TASK PROMPT:
Return, from the material below, each line in which "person" occurs.
[DATA EXTRACTS — start]
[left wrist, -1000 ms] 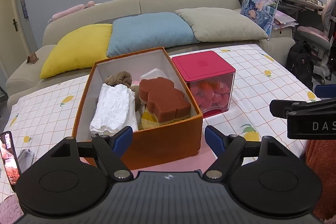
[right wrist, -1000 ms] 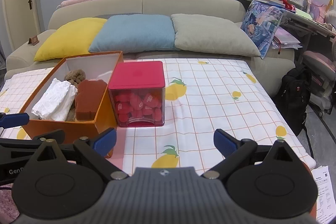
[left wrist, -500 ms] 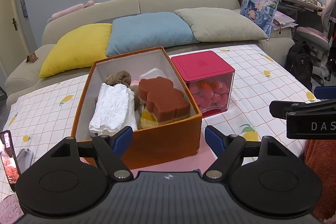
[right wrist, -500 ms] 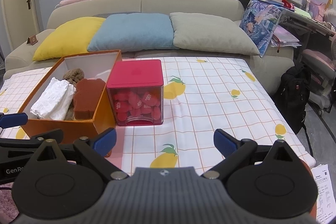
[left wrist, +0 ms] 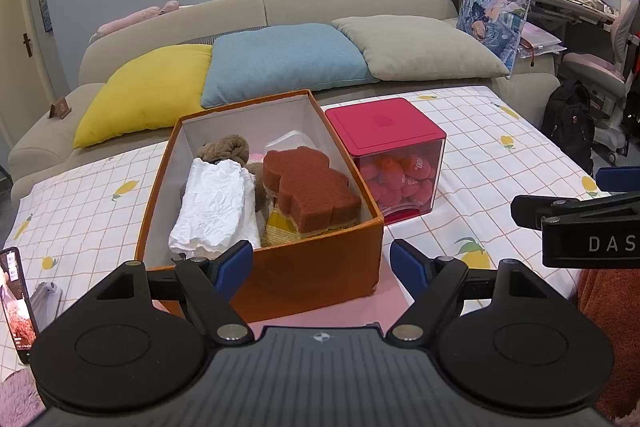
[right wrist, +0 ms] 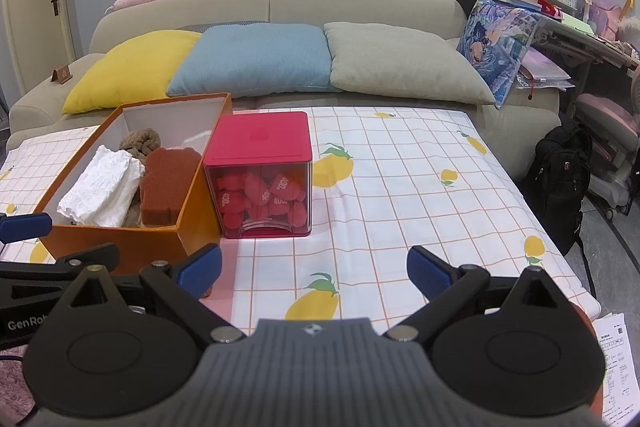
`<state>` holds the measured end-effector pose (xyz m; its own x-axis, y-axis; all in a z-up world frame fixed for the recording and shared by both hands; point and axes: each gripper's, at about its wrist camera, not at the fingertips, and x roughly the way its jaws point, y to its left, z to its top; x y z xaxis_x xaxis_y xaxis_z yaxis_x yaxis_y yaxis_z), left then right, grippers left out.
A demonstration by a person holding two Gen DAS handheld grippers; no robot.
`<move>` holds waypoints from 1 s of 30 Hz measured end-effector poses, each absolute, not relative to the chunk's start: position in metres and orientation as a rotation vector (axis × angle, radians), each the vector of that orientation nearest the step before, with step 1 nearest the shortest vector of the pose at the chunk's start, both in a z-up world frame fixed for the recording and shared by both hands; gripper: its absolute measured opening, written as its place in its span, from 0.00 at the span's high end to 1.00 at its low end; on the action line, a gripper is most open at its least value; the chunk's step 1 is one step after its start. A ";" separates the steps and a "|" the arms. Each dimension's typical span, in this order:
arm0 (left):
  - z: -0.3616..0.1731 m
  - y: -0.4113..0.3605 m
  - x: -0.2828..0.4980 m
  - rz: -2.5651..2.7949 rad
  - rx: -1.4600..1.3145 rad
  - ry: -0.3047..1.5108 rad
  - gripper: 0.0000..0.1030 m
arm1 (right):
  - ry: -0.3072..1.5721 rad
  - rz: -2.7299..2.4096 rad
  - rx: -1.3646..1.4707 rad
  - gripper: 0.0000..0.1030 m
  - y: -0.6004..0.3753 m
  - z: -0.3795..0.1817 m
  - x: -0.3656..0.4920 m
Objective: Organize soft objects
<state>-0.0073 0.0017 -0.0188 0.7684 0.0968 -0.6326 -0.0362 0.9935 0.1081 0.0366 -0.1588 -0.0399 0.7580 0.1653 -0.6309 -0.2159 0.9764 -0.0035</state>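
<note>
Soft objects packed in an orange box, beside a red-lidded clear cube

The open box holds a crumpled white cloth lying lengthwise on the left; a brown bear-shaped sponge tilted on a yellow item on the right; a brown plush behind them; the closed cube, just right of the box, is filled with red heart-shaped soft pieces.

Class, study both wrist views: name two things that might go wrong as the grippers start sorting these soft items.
1. The left gripper, open, sits close to the orange box; moving forward might shove it.
2. The brown sponge lies above the box's rim and might tumble out if bumped.
</note>
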 end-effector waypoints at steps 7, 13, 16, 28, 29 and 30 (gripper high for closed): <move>-0.019 0.002 -0.007 0.069 0.090 0.692 0.11 | 0.682 0.208 -0.079 0.06 -0.158 -0.041 0.037; -0.019 0.003 -0.008 0.069 0.088 0.693 0.11 | 0.687 0.211 -0.081 0.06 -0.159 -0.043 0.037; -0.019 0.002 -0.008 0.068 0.087 0.693 0.11 | 0.687 0.211 -0.081 0.06 -0.159 -0.043 0.037; -0.019 0.002 -0.008 0.067 0.084 0.695 0.11 | 0.691 0.213 -0.083 0.06 -0.158 -0.043 0.037; -0.019 0.003 -0.008 0.066 0.083 0.695 0.11 | 0.691 0.214 -0.084 0.06 -0.159 -0.044 0.037; -0.019 0.002 -0.008 0.066 0.082 0.694 0.11 | 0.691 0.214 -0.084 0.06 -0.159 -0.044 0.037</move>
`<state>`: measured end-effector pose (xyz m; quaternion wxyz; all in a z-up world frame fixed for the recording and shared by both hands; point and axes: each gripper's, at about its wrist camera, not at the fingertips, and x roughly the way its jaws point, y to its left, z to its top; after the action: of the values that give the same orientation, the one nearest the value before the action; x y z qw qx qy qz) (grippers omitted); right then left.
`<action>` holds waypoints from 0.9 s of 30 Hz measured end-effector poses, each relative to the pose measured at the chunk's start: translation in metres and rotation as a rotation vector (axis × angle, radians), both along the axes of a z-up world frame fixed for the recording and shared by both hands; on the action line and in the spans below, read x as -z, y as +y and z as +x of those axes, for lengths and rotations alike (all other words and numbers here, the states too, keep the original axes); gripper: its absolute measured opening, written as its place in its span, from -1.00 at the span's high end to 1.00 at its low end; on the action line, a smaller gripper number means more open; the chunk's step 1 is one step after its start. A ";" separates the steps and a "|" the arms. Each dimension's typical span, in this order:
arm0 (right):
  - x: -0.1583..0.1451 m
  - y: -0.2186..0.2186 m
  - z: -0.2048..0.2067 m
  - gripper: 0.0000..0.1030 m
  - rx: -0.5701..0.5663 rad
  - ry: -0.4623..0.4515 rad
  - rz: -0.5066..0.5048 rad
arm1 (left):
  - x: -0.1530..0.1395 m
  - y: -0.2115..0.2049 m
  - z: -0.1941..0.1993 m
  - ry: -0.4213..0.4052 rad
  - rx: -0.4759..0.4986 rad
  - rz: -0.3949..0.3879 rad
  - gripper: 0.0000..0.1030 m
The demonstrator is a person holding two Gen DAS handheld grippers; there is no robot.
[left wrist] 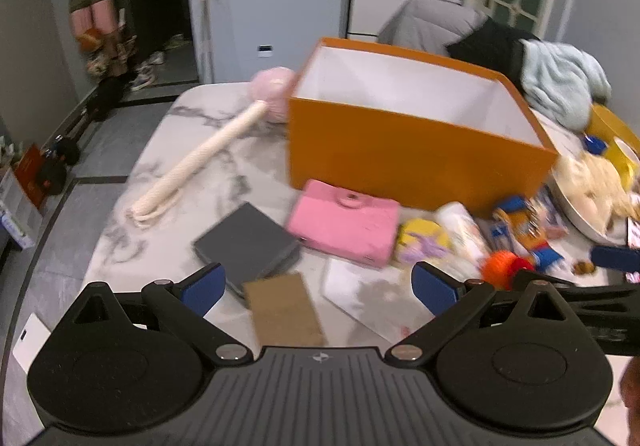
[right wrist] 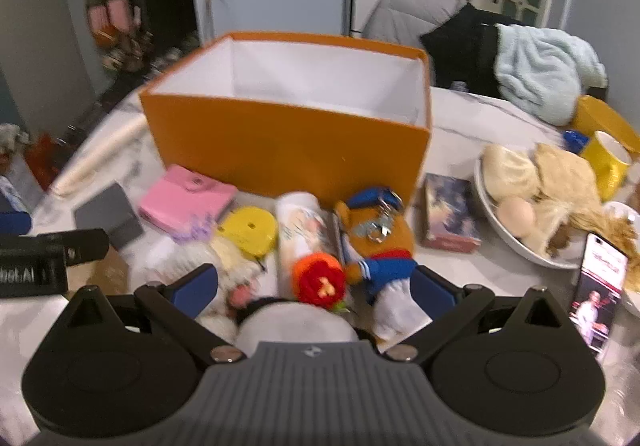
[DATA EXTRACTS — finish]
WRITTEN ANSWER:
A demonstration by a person holding two Gen DAS handheld grippers; no robot.
The demonstrator is a person holding two Gen DAS handheld grippers; there is no robot.

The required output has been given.